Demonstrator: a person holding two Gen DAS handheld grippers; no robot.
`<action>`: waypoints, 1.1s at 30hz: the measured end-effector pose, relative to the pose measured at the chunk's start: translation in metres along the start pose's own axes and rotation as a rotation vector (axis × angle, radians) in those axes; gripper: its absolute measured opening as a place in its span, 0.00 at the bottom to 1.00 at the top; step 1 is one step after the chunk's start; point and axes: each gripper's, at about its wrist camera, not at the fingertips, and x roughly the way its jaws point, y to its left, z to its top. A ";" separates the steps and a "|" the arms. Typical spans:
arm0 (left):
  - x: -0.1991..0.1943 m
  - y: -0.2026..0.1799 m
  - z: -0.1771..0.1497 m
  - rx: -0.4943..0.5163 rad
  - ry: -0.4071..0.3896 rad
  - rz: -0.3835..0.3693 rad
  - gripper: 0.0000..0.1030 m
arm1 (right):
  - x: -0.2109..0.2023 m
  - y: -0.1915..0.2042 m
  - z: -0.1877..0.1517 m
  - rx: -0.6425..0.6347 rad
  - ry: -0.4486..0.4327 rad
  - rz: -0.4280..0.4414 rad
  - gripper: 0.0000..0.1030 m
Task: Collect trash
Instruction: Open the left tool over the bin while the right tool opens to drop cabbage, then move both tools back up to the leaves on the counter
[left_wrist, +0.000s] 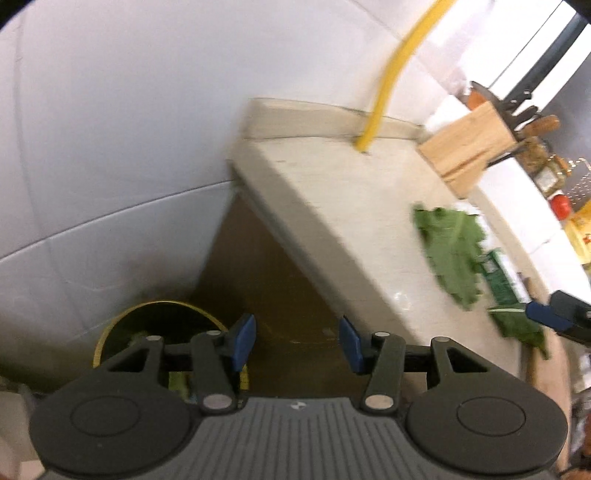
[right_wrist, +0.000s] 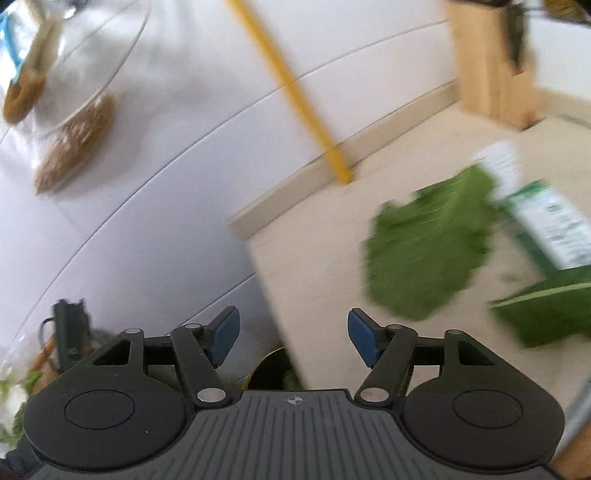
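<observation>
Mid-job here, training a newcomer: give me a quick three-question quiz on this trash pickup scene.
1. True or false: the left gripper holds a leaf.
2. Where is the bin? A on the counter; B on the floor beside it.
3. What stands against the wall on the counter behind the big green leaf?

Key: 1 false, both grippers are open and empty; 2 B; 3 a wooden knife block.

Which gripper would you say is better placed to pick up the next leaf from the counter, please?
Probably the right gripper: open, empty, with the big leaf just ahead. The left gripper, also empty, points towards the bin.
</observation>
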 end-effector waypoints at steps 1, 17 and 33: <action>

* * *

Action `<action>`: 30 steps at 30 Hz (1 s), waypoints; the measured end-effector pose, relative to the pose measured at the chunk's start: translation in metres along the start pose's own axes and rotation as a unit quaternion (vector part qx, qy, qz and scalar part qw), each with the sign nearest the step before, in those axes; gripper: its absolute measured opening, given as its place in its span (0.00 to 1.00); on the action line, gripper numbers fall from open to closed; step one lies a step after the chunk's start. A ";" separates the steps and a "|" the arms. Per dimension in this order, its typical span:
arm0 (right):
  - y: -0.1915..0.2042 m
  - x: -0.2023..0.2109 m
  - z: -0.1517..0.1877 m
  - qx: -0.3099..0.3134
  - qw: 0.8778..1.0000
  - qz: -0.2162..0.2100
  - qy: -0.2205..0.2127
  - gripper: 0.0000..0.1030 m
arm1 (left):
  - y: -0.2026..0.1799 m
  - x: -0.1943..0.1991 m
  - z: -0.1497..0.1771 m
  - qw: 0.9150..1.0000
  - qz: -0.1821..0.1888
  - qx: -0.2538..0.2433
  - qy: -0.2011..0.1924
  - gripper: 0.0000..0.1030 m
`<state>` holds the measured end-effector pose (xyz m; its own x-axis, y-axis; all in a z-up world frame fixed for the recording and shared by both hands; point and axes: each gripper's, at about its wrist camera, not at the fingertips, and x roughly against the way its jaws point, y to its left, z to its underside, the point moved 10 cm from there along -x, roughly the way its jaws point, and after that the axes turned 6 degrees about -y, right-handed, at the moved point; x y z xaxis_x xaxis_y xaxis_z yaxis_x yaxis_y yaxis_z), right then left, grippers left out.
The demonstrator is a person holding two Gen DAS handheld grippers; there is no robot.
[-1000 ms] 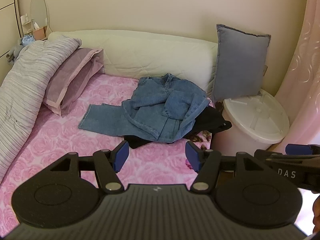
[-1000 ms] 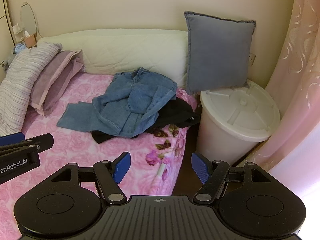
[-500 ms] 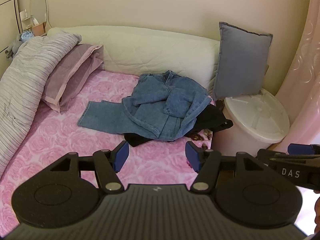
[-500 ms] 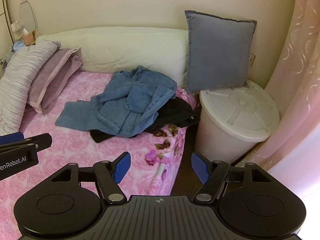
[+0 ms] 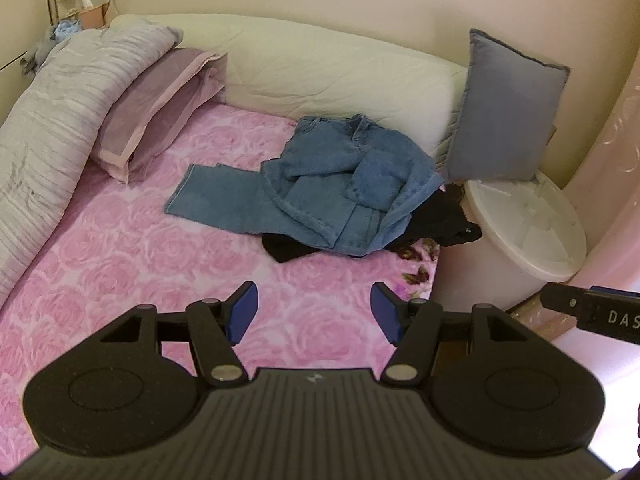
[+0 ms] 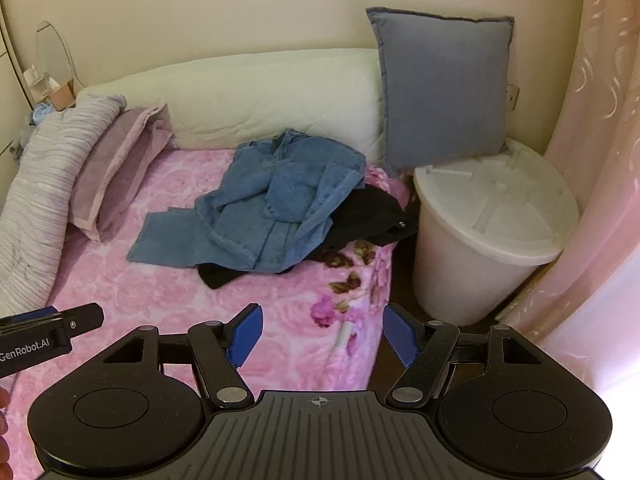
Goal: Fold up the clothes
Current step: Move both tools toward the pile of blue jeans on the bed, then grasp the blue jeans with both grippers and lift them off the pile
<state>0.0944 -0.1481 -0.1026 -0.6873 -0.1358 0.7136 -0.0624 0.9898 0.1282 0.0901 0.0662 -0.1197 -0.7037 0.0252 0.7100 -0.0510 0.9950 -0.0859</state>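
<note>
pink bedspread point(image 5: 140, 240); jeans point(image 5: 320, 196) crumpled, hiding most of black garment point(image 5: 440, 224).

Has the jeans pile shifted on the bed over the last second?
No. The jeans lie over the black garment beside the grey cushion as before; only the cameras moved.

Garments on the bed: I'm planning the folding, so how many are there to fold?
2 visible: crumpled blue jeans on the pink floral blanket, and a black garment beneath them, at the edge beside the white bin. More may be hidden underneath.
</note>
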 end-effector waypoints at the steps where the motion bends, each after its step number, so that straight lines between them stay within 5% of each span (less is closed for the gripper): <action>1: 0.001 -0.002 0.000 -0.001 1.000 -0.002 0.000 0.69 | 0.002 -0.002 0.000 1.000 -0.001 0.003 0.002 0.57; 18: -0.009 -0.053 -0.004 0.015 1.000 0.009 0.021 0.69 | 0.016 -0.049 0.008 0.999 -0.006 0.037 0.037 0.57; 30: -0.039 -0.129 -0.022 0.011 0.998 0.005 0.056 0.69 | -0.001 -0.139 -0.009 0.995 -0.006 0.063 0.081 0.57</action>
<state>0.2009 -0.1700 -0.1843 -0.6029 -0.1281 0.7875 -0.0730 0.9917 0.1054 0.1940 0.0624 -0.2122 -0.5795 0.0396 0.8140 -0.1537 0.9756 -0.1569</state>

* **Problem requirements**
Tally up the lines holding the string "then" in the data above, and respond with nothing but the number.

* **Your response**
3